Processing package details

Note: The code is not entirely object oriented due to the evolution of the package. It is predominately data structures with functions. In an ideal world, this would be refactored further into a fully object oriented design.

Below is a collection of information relevant to the processing package, presented in no particular order.

File information

File types

We refer to a few different types of ROOT files used in Overwatch:

  • “Standard file” or “Receiver file”: A file from the subsystems’ receiver which was received from the HLT and stored. This is the main Overwatch data source.
  • “Combined file”: The file which stores the most recent data for a particular run and subsystem. This is derived from standard files.
  • “Time slice”: A combined file which is composed of data from a particular time range in the run.
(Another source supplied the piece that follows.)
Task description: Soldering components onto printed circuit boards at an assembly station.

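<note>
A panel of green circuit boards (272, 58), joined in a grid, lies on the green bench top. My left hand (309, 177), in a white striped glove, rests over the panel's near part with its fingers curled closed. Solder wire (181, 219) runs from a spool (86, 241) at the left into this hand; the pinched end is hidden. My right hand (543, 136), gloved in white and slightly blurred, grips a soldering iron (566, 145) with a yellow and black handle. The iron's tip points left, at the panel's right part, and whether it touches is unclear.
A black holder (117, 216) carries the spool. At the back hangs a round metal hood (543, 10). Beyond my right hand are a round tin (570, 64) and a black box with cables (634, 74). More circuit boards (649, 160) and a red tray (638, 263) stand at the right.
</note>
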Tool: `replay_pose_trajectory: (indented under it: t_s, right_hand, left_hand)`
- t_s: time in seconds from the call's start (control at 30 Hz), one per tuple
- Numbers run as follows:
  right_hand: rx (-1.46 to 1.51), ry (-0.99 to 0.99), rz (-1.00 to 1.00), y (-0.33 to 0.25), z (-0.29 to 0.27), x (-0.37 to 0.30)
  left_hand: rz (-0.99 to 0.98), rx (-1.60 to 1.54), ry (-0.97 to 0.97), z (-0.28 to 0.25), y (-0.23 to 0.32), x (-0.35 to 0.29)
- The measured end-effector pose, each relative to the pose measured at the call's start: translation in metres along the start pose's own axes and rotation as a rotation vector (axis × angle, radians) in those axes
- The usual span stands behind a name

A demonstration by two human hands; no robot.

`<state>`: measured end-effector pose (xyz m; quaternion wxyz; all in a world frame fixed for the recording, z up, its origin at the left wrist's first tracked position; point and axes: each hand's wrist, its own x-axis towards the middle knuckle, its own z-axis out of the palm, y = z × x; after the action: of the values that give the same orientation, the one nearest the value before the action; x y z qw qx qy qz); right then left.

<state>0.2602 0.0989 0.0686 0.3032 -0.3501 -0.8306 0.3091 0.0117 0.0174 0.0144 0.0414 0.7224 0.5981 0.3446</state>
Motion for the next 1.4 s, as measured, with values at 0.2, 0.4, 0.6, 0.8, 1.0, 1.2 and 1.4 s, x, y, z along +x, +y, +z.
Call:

It may also be reprocessed with a non-default set of parameters.

Received file modes

The HLT receiver can operate in two possible file modes: “cumulative mode” or “reset mode”. Since this is already explain in detail in mergeFiles.merge(...), we will just quote the description (with minor edits for clarity):

The merge is only performed if we have received new files in the specified run. The details of the merge are determined by the cumuluativeMode setting. This setting, which is determined by the options sent in the data request sent to the HLT by the ZMQ receiver, denotes whether the data that we received are reset each time the data is sent. If the data is being reset, then the files are not cumulative, and therefore cumulativeMode should be set to False.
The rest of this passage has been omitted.